(Beginning of Data excerpt)

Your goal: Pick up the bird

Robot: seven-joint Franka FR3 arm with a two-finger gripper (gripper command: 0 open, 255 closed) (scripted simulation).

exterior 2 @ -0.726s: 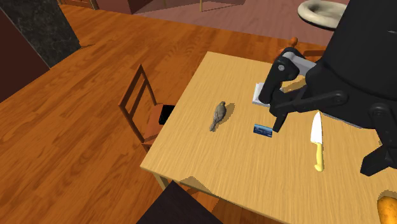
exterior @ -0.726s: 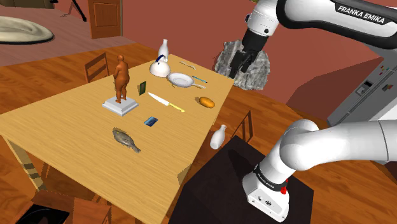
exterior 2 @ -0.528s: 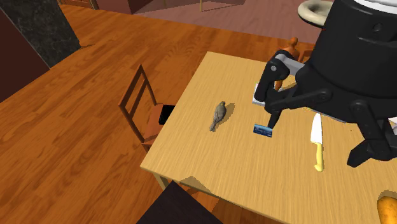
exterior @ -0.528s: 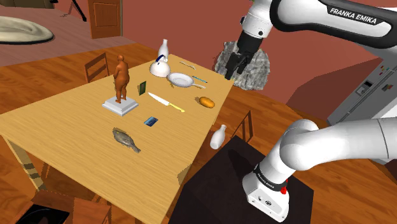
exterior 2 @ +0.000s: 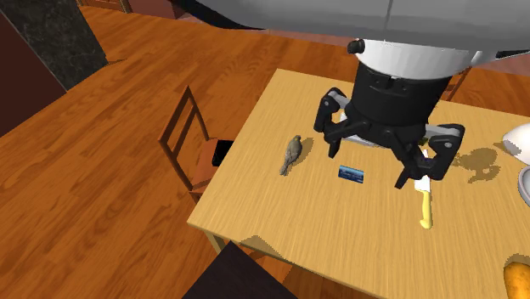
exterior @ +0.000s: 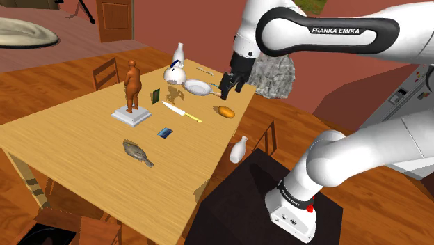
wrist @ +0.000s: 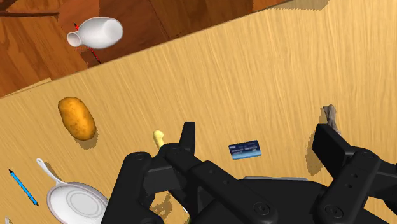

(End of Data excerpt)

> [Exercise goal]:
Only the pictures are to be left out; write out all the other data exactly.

> [Task result]:
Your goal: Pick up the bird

Robot: seven-joint Franka FR3 arm with a two-finger gripper (gripper command: 0 open, 255 closed) (scripted simulation).

exterior 2 @ -0.726s: 
exterior @ -0.726s: 
exterior 2 @ -0.528s: 
exterior @ -0.528s: 
exterior 2 @ +0.000s: 
exterior @ +0.000s: 
wrist @ +0.000s: 

What was asked now has a complete answer.